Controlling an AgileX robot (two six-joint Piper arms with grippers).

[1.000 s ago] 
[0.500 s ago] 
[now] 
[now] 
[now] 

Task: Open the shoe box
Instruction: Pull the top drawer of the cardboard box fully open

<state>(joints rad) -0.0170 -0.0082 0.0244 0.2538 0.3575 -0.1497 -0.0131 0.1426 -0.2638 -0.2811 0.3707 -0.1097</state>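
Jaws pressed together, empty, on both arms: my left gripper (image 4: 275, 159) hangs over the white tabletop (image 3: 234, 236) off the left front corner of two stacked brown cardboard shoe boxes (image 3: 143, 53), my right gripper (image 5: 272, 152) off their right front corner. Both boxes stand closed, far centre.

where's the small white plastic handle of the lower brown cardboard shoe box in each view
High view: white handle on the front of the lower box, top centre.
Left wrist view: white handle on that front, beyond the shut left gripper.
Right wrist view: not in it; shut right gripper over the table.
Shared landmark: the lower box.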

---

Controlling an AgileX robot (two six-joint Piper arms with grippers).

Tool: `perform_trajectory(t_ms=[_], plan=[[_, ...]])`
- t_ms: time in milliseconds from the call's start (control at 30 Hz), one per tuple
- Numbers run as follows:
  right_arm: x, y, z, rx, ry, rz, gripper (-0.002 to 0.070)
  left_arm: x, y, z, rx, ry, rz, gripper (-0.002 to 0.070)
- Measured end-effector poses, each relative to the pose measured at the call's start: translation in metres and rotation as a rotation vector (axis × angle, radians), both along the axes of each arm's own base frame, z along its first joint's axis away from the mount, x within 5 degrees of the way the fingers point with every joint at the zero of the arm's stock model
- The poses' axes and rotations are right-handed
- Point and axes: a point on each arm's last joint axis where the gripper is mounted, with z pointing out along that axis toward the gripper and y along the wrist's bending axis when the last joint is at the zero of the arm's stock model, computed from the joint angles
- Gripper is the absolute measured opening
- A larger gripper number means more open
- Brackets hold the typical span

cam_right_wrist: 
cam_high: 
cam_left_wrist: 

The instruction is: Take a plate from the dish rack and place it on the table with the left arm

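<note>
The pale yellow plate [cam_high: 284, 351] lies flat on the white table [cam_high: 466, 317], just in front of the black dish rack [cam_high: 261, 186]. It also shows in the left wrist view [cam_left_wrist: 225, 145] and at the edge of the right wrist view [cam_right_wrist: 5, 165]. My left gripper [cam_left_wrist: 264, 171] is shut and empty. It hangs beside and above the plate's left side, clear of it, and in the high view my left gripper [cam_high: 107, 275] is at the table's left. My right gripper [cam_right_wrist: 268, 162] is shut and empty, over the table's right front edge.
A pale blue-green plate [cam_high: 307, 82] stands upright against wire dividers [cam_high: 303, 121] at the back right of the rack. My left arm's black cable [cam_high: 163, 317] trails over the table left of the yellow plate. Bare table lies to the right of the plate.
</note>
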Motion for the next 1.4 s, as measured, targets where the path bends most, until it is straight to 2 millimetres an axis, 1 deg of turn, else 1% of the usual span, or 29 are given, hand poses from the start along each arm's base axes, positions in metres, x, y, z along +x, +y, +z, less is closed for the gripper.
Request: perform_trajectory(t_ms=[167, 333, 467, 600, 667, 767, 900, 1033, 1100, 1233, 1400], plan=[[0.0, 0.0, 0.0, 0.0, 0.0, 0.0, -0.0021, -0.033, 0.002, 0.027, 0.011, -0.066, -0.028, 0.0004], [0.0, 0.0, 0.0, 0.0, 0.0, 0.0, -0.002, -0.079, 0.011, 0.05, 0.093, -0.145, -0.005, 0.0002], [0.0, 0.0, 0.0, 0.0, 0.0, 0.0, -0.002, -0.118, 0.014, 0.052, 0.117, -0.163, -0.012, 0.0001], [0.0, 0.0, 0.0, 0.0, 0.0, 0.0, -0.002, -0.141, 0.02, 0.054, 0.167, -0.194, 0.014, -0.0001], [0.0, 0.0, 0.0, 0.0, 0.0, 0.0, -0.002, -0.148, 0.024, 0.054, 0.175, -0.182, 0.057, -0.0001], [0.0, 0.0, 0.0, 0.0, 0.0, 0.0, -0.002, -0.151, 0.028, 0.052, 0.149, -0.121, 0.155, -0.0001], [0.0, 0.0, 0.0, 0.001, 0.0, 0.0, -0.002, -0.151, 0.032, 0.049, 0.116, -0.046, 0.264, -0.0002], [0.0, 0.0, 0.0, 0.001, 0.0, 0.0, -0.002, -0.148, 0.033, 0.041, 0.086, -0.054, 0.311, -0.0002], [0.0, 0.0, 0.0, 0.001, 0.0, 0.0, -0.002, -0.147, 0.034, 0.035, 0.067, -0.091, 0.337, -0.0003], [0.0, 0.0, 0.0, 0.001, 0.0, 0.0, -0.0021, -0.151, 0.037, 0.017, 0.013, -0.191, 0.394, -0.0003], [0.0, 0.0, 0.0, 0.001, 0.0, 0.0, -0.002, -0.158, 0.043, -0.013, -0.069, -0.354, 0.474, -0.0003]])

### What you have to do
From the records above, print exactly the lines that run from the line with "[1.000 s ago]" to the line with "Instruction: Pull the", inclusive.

### Task result
[1.000 s ago] 
[0.500 s ago] 
[now] 
[now] 
[now] 

Task: Open the shoe box
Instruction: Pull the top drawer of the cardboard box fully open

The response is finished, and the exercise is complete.